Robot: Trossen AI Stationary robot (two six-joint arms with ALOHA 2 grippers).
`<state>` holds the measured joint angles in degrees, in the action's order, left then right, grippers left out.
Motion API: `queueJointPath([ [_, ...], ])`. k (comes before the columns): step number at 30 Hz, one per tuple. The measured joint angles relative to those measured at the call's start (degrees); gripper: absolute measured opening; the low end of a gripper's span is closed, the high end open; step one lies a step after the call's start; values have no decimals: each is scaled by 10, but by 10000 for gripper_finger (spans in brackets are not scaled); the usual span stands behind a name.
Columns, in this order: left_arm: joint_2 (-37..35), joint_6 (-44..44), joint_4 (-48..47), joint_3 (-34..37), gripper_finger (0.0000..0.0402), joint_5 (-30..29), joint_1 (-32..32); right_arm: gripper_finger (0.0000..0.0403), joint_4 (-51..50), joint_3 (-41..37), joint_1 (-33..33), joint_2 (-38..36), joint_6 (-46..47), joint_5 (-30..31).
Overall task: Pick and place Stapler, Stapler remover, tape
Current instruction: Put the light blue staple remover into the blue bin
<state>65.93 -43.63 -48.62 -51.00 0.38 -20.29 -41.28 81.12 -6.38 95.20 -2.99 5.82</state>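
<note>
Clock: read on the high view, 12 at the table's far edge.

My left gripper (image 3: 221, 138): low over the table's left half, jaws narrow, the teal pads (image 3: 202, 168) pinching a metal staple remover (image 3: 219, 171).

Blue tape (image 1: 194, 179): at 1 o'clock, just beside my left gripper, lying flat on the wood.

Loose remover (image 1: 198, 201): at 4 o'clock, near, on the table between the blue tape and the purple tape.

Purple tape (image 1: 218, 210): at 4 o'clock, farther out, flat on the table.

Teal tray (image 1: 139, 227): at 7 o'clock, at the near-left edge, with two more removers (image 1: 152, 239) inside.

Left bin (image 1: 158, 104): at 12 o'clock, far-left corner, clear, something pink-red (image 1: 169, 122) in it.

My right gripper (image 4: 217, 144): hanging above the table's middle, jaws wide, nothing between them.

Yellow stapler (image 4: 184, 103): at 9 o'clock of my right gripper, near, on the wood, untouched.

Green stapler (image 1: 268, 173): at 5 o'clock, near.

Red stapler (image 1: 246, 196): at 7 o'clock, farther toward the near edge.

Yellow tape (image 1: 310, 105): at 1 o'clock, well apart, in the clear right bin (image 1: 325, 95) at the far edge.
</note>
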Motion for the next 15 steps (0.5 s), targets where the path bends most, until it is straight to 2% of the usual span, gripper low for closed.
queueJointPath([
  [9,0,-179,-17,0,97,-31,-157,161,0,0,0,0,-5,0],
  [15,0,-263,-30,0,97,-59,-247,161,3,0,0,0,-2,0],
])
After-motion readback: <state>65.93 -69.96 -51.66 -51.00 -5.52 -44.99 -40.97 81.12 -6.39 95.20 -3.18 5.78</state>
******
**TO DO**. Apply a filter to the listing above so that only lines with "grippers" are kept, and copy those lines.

**RESPONSE**.
Robot: Trossen AI Stationary robot (two six-joint arms with ALOHA 2 grippers).
`<state>` holds the measured joint angles in degrees, in the action's order, left then right, grippers left out.

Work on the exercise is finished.